***** Provided data
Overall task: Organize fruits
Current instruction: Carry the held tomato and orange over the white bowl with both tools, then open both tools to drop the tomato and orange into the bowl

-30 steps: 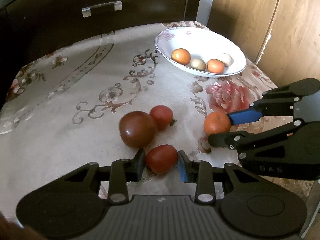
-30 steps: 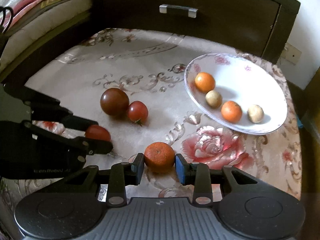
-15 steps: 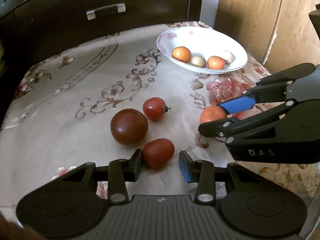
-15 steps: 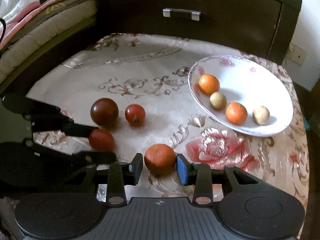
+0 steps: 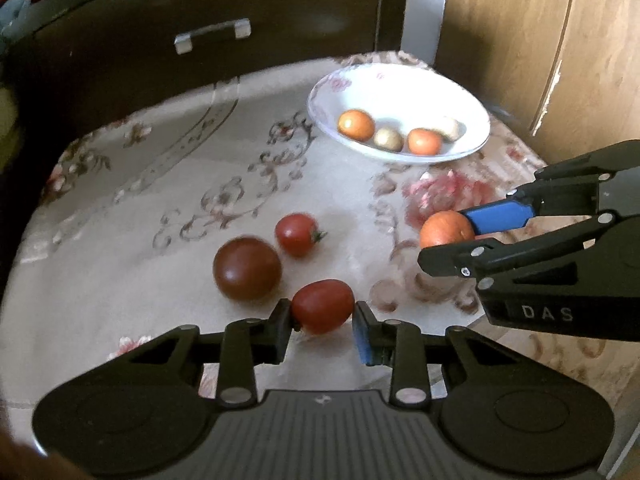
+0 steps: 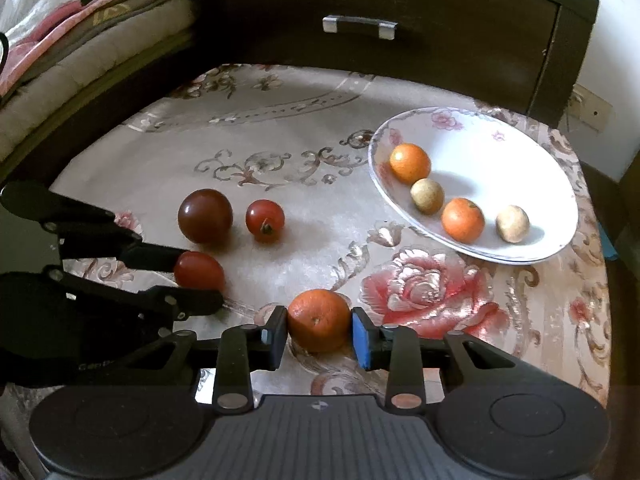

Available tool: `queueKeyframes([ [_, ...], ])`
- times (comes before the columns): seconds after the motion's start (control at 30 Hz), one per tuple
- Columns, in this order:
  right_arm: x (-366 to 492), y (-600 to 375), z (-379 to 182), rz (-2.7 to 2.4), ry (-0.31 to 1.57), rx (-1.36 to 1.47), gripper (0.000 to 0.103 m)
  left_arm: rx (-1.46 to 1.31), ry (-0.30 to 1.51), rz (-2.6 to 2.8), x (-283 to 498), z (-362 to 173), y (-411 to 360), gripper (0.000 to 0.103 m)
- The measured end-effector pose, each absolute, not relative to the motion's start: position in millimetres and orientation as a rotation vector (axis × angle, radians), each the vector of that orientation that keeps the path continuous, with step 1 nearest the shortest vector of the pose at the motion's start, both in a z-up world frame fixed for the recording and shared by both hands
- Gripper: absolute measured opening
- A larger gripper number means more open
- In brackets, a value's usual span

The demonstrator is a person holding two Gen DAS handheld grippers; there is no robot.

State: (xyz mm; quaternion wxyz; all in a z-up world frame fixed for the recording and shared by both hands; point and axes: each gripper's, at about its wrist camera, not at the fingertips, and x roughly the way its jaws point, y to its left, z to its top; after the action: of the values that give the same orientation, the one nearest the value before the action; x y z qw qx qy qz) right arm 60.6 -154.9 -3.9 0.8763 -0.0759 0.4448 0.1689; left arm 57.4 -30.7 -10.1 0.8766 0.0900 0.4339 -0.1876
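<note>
Left hand-held gripper [image 5: 322, 316]: pinching oval tomato [image 5: 322, 305].
Right hand-held gripper [image 6: 319, 330]: clamping orange [image 6: 319, 319].
Advice: lift level; bowl [image 6: 552, 184] lies ahead-right; release low.

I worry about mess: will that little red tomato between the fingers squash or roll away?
The oval tomato looks smooth and glossy, so probably slippery. Likely soft, so a hard squeeze from the left gripper may bruise it. Rounded, it would probably roll if nudged.
</note>
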Motion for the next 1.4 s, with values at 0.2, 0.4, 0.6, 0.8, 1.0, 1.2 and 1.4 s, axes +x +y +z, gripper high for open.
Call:
queueKeyframes([
  [0.2, 57.7, -169.2, 20.6, 0.326, 0.877, -0.135, 0.027, 0.205, 0.845, -0.438, 73.4, 11.3, -52.3, 0.040],
  [0.4, 71.8, -186.9, 37.3, 0.274, 0.825, -0.108, 0.027, 0.173, 0.814, -0.465, 104.3, 17.1, -67.5, 0.040],
  [0.6, 97.4, -205.1, 44.5, 0.217, 0.800, -0.071, 0.027, 0.163, 0.795, -0.470, 135.2, 20.4, -85.2, 0.040],
  [0.8, 121.1, -219.9, 42.4, 0.180, 0.785, -0.062, 0.027, 0.173, 0.782, -0.458, 161.0, 19.5, -94.6, 0.040],
  [1.0, 141.0, -226.7, 37.6, 0.167, 0.784, -0.058, 0.027, 0.176, 0.776, -0.454, 180.3, 16.6, -100.9, 0.040],
  [1.2, 152.9, -232.7, 31.0, 0.150, 0.795, -0.052, 0.027, 0.188, 0.770, -0.457, 191.8, 10.2, -107.5, 0.040],
  [1.4, 160.0, -235.7, 26.0, 0.132, 0.798, -0.057, 0.028, 0.184, 0.778, -0.463, 196.9, 5.6, -109.8, 0.040],
])
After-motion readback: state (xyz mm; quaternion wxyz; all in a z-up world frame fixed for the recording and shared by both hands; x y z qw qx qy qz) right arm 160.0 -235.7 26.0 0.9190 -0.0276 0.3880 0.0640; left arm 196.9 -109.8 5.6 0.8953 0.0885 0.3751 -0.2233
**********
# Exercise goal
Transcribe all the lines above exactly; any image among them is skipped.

# Response area
Overall task: Organize fruits
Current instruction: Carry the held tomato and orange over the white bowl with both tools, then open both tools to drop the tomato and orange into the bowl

-30 steps: 
-30 steps: 
-15 steps: 
-15 steps: 
+0 steps: 
+0 steps: 

Available tool: `queueKeyframes([ [_, ...], ])`
- times (comes before the columns): seconds after the motion's start (control at 30 Hz), one per tuple
- Columns, in this order:
  right_arm: x (-366 to 492), y (-600 to 375), z (-379 to 182), rz (-2.7 to 2.4), ry (-0.31 to 1.57), rx (-1.36 to 1.47), gripper (0.000 to 0.103 m)
  left_arm: rx (-1.46 to 1.31), ry (-0.30 to 1.51), rz (-2.6 to 2.8), x (-283 to 498), z (-362 to 173), y (-411 to 360), gripper (0.000 to 0.103 m)
- The measured end-effector pose, each absolute, not relative to the motion's start: position in millimetres and orientation as a rotation vector (axis × angle, radians), each the vector of that orientation that keeps the path continuous, with step 1 nearest the shortest vector of the pose at the motion's start, both in a z-up world frame fixed for the recording and shared by both hands
- Gripper: absolute measured opening
- A larger gripper number means more open
- In brackets, a value's usual span

The demonstrator is a person holding two Gen DAS handheld grippers; there is no robot.

State: (xyz mm; quaternion wxyz; all in a z-up world frame fixed for the recording and shared by both hands; point and axes: each gripper's, at about its wrist camera, not at the fingertips, and x roughly the way its jaws point, y to its left, z to its top; after the action: of the values that give the same orientation, the one nearest the value before the action; x y z qw qx qy qz) right arm 60.6 -154.9 -3.9 0.8763 -0.0759 0.4448 0.1689; left arm 57.4 -30.7 -10.1 0.8766 0.0900 0.4339 -0.1876
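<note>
Left hand-held gripper [image 5: 322, 316]: pinching oval tomato [image 5: 322, 305].
Right hand-held gripper [image 6: 319, 330]: clamping orange [image 6: 319, 319].
Advice: lift level; bowl [image 6: 552, 184] lies ahead-right; release low.

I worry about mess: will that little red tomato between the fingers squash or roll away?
The oval tomato looks smooth and glossy, so probably slippery. Likely soft, so a hard squeeze from the left gripper may bruise it. Rounded, it would probably roll if nudged.
</note>
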Motion for the next 1.4 s, with values at 0.2, 0.4, 0.6, 0.8, 1.0, 1.2 and 1.4 s, axes +x +y +z, gripper high for open.
Call:
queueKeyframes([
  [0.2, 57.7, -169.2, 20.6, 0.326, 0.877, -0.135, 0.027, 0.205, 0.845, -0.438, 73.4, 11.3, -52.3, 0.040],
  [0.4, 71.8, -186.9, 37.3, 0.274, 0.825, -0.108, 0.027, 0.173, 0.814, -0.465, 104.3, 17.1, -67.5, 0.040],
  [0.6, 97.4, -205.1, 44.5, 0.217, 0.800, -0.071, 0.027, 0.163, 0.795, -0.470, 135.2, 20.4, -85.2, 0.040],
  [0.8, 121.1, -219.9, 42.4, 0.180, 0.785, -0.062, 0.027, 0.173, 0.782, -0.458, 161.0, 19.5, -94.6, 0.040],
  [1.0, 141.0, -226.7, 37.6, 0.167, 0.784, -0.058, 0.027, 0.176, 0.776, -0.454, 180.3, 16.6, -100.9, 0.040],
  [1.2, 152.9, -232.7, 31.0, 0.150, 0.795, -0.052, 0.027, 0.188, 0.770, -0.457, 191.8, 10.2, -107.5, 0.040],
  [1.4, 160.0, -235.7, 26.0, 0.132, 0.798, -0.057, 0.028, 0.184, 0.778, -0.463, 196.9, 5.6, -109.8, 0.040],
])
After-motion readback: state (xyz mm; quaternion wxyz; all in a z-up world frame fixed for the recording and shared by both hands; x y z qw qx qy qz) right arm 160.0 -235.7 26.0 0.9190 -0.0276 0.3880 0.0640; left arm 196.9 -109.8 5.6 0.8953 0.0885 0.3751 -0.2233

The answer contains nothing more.